▸ Problem statement:
Verbatim output required. Print the data in full.

▸ Stored data:
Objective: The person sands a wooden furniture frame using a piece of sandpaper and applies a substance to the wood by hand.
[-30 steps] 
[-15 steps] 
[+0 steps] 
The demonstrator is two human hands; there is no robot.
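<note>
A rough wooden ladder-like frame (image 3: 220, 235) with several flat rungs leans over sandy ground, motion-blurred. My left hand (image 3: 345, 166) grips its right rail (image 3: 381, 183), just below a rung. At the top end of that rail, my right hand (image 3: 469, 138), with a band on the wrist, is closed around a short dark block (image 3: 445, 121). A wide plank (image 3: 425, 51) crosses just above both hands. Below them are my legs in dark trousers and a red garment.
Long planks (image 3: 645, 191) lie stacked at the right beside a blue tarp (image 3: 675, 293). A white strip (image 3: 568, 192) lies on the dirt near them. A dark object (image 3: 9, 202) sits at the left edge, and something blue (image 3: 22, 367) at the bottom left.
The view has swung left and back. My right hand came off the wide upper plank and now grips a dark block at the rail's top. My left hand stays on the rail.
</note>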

▸ Exercise output:
Objective: The person sands a wooden furniture frame using a piece of sandpaper and applies a substance to the wood by hand.
[-30 steps] 
[-15 steps] 
[+0 steps] 
The demonstrator is two human hands; there is no robot.
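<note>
A rough wooden ladder-like frame (image 3: 220, 235) with several flat rungs leans over sandy ground, motion-blurred. My left hand (image 3: 345, 166) grips its right rail (image 3: 381, 183), just below a rung. At the top end of that rail, my right hand (image 3: 469, 138), with a band on the wrist, is closed around a short dark block (image 3: 445, 121). A wide plank (image 3: 425, 51) crosses just above both hands. Below them are my legs in dark trousers and a red garment.
Long planks (image 3: 645, 191) lie stacked at the right beside a blue tarp (image 3: 675, 293). A white strip (image 3: 568, 192) lies on the dirt near them. A dark object (image 3: 9, 202) sits at the left edge, and something blue (image 3: 22, 367) at the bottom left.
The view has swung left and back. My right hand came off the wide upper plank and now grips a dark block at the rail's top. My left hand stays on the rail.
</note>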

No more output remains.